Michael Dopson, acting head of Oriel high school, near Great Yarmouth, wrote to parents only two weeks ago warning that all but Year 11 pupils would have to spend one day a week studying at home unless the school could fill six teaching vacancies over the summer.

A spokeswoman for Norfolk County Council confirmed the position. She said:

“The head was talking about some of our pupils being taught 80 per cent of the curriculum in school, and 20 per cent in the home. That has not changed, as far as we are aware.”

Surrey, which has 200 vacancies, and West Sussex, with 60, were also unsure whether schools could avoid reduced timetables.

School standards minister Stephen Timms was accused of “complacency” after claiming in a radio interview this week that most teacher vacancies would be filled in time for the new academic year.

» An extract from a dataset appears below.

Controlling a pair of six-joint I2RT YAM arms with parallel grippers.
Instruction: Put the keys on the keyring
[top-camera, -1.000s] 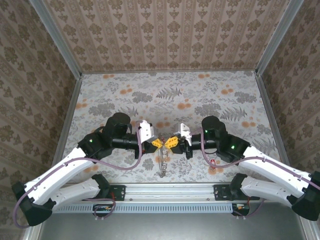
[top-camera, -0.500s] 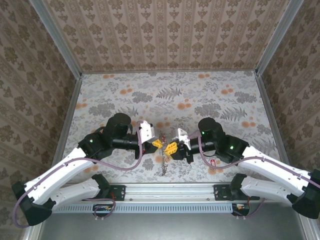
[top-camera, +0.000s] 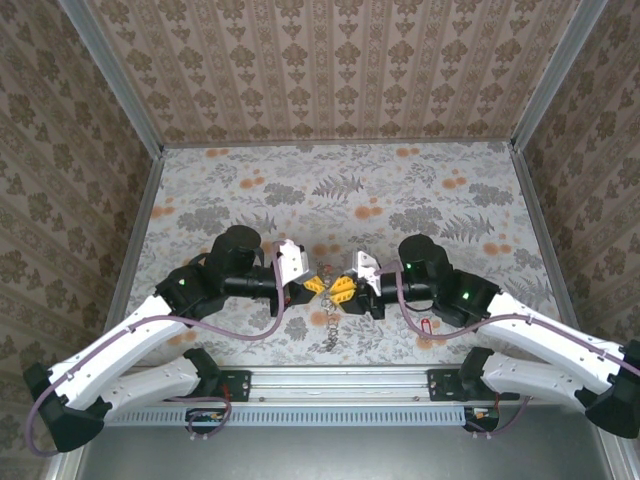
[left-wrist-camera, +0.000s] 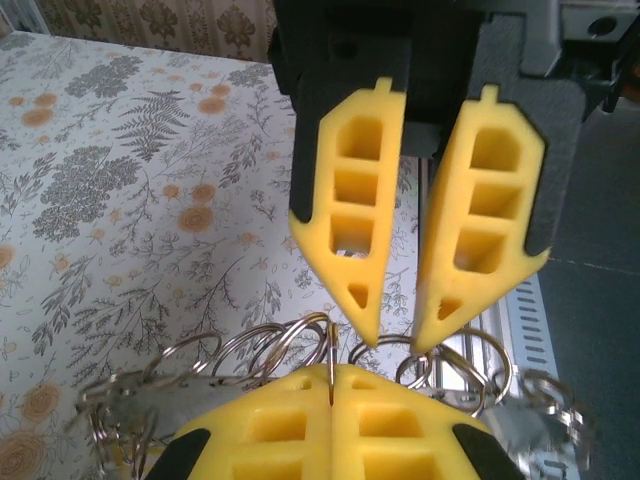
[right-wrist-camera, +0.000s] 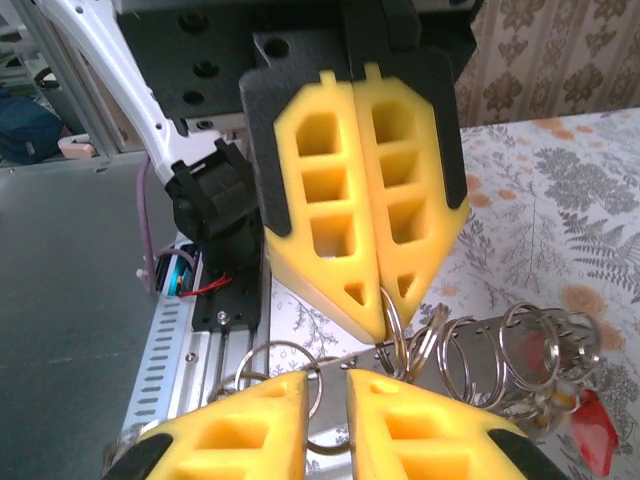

Mr Timms said: “The indications are that we should have, I think, the teachers that we need by September, but there is a good deal of work to be done between now and then.”

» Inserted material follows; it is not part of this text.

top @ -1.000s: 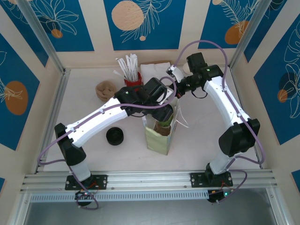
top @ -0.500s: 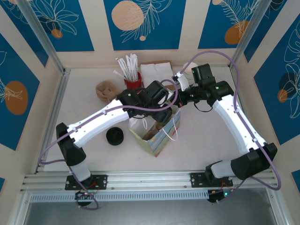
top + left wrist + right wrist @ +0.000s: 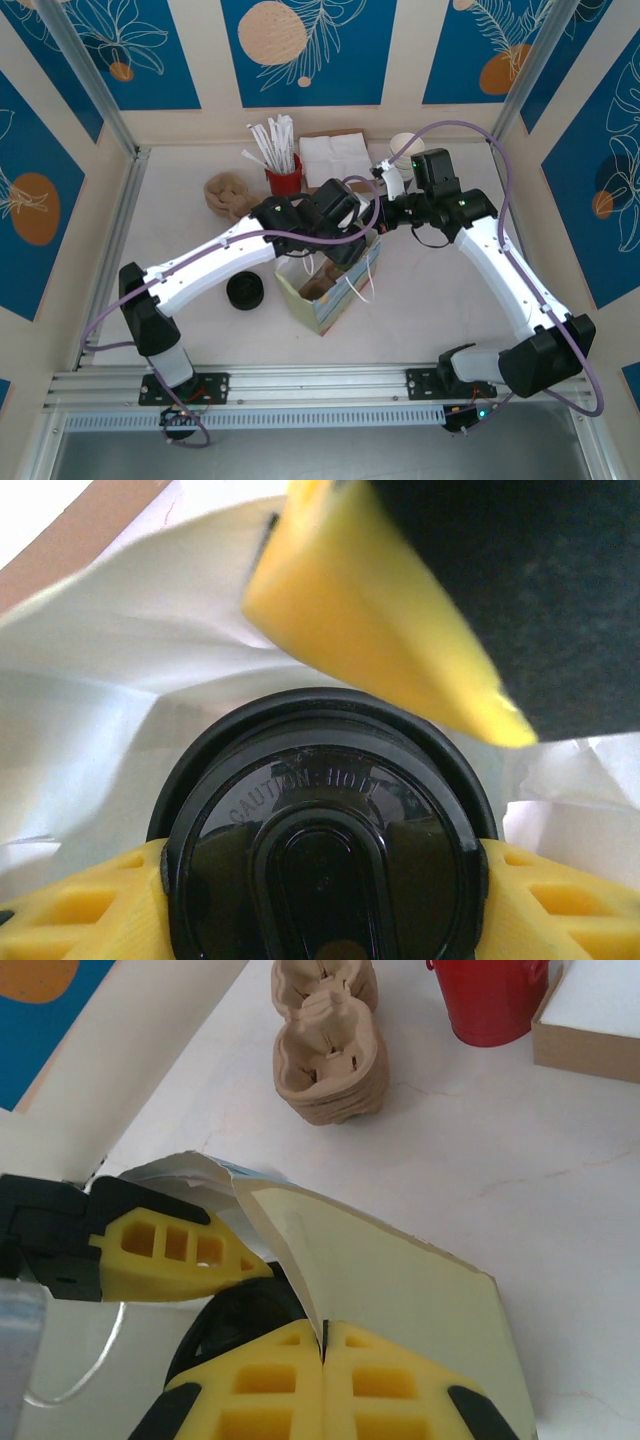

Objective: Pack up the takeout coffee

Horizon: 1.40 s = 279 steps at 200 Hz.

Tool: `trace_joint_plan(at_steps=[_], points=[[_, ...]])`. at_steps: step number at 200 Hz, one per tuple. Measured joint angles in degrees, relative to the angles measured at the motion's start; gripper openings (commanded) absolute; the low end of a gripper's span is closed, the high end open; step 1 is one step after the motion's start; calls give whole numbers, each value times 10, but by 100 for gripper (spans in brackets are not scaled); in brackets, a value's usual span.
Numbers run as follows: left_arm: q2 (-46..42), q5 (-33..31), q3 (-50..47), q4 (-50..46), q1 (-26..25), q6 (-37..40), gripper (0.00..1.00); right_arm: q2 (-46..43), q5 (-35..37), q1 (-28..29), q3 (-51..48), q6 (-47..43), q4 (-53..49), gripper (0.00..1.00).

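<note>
Your left end effector (image 3: pixel 320 905) holds the takeout coffee (image 3: pixel 320 820), lid toward it, inside the bag (image 3: pixel 400 1290) your right end effector (image 3: pixel 323 1360) pinches.

The bag (image 3: pixel 322 300) stands tilted at the middle of the surface (image 3: pixel 200 240). The takeout coffee (image 3: pixel 320 860) sits inside it, clasped between the fingers of the left gripper (image 3: pixel 345 248). The right gripper (image 3: pixel 322 1355) pinches the bag's rim on its right side. A loose lid (image 3: pixel 245 290) lies left of the bag. Along the back, from left to right, are a cup carrier (image 3: pixel 225 192), a bucket of stirrers (image 3: pixel 284 180), a napkin box (image 3: pixel 333 150) and stacked cups (image 3: pixel 405 145).
</note>
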Motion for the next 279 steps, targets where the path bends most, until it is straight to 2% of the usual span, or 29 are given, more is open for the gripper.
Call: trace_joint_plan(at_steps=[85,183,279], points=[[0,-55,-13,9,-28,15,63,-44,-25,-1,-65,14,90,0],[-14,-113,-56,26,-36,28,63,-46,-26,-2,-73,13,99,0],[-12,-116,-62,42,-36,28,64,-46,-26,-5,-73,13,101,0]])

Later, at the Professional Association of Teachers conference in Cardiff, Mr Timms said that every council his officials had spoken to had said it did not expect a reduced timetable.

But a Tory survey of 121 secondary schools showed no sign of a turnaround over shortages, with one head in two reporting at least one unfilled vacancy and one in 20 with five or more posts to fill. Shadow education secretary Theresa May accused Mr Timms of “extreme complacency”. Recruitment expert John Howson said: “The minister is like an ostrich sticking his head in the sand.” Jean Gemmell, PAT general secretary, said:

“I wish I could share Mr Timms’s optimism.”

Mr Timms had been responding to TES editor Bob Doe’s prediction on BBC Radio 4‘s Today programme that the staff shortage this year will be at least as bad as last year, when a joint survey with the Secondary Heads Association suggested there were 4,000 vacancies in secondaries alone.